78 S.W.2d 404, 336 Mo. 184, 1934 Mo. LEXIS 369
CourtSupreme Court of Missouri
DecidedDecember 21, 1934
StatusPublished
Cited by35 cases

This text of 78 S.W.2d 404 (Warren v. Pulitzer Publishing Co.) is published on Counsel Stack Legal Research, covering Supreme Court of Missouri primary law. Counsel Stack provides free access to over 12 million legal documents including statutes, case law, regulations, and constitutions.

Bluebook
Warren v. Pulitzer Publishing Co., 78 S.W.2d 404, 336 Mo. 184, 1934 Mo. LEXIS 369 (Mo. 1934).

Opinions

This is an action for damages for publishing an article in the St. Louis Post-Dispatch alleged to have been "false, damatory, and libelous" and "wilfully, intentionally, wrongfully, wantonly and maliciously printed and published in said newspaper." Plaintiff recovered a verdict for $10,000 actual and $15,000 punitive damages. The trial court ordered a remittitur of $5,000, from the amount assessed as actual damages and $10,000 from the amount assessed as punitive damages. This remittitur was made and judgment was entered for $5000 actual damages and $5000 punitive damages. Defendant has appealed from this judgment.

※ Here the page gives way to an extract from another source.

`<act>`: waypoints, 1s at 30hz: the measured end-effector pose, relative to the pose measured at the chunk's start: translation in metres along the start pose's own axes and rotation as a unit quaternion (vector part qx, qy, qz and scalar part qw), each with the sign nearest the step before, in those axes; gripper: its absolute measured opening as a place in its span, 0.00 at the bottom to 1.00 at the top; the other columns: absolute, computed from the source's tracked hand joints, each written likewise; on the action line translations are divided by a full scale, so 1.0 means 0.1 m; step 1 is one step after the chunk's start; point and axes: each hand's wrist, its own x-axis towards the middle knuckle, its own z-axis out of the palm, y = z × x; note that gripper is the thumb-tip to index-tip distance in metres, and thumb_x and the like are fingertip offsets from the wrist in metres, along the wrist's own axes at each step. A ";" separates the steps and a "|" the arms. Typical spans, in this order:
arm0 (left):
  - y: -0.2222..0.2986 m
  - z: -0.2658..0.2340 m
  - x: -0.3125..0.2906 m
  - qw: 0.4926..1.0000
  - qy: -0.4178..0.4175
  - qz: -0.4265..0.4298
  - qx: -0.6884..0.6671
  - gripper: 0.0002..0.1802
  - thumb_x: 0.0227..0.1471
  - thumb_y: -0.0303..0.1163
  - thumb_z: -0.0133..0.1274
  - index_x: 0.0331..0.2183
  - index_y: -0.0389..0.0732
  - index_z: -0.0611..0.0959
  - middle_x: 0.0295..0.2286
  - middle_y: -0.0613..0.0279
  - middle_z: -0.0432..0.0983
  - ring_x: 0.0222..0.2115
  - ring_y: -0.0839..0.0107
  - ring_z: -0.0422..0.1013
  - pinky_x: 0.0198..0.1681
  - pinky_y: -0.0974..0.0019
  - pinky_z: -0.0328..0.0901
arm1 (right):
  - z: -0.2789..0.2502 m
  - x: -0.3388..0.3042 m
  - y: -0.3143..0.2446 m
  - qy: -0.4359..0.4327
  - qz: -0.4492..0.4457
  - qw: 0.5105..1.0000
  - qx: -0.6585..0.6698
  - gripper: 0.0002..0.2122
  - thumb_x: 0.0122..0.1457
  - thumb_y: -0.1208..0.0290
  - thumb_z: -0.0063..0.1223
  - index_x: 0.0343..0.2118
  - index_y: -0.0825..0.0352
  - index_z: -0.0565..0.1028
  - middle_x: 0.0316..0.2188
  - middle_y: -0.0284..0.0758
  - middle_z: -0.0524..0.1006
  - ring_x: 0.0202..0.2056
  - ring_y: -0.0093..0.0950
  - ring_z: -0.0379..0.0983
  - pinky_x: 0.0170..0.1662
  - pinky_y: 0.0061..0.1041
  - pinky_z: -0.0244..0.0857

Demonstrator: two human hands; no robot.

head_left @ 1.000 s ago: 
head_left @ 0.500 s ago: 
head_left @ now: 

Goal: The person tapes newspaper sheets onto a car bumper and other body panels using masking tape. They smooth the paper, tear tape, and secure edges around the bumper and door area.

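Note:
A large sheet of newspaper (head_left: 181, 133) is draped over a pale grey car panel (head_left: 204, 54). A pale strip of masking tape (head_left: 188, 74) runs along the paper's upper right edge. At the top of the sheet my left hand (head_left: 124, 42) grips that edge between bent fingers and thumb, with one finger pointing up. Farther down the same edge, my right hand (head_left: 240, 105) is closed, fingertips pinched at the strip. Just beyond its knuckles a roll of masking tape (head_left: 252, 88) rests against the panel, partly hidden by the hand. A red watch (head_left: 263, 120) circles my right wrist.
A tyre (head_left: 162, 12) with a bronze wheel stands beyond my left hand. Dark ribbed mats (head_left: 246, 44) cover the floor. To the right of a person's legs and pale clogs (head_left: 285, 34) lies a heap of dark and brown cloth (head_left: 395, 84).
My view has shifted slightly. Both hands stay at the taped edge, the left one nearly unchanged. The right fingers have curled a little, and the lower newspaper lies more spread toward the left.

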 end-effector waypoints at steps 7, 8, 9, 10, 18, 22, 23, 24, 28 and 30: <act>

Plaintiff's petition alleged:

"That plaintiff was . . . a minister of the Gospel laboring as such at his calling in Winnebago County, Illinois," and "that said publication was likely to and did raise the inference and communicated to the public the ideas and statements that the plaintiff had seduced Hazel Lamb and that he had had sexual intercourse with her by force and that he had attempted to have sexual intercourse with her by force and that he repeatedly had sexual intercourse with her and that he had enticed her to come to him out into the dark for improper purposes and that he was untrue to his wife and that he hated old women and would not speak to them and that he was unfit to be a minister of the Gospel and that he was immoral and unchaste and that he was a hypocrite and a libertine and that he was dishonest."

Defendant's answer admitted the publication, denied that it was false, defamatory or libelous; alleged that the statements in the article concerning plaintiff were true; but that defendant refrained from publishing anything about plaintiff until after he had been tried by, found guilty and expelled from the church; stated that the article was a fair account of the church trials of plaintiff, which were matters of great public interest; alleged that the article was published in good faith, without knowledge of falsity, without malice, and was therefore privileged in law; and also alleged that Chicago and other Illinois papers had published similar articles prior to this publication. The answer also alleged that plaintiff's reputation was bad before defendant's article was published.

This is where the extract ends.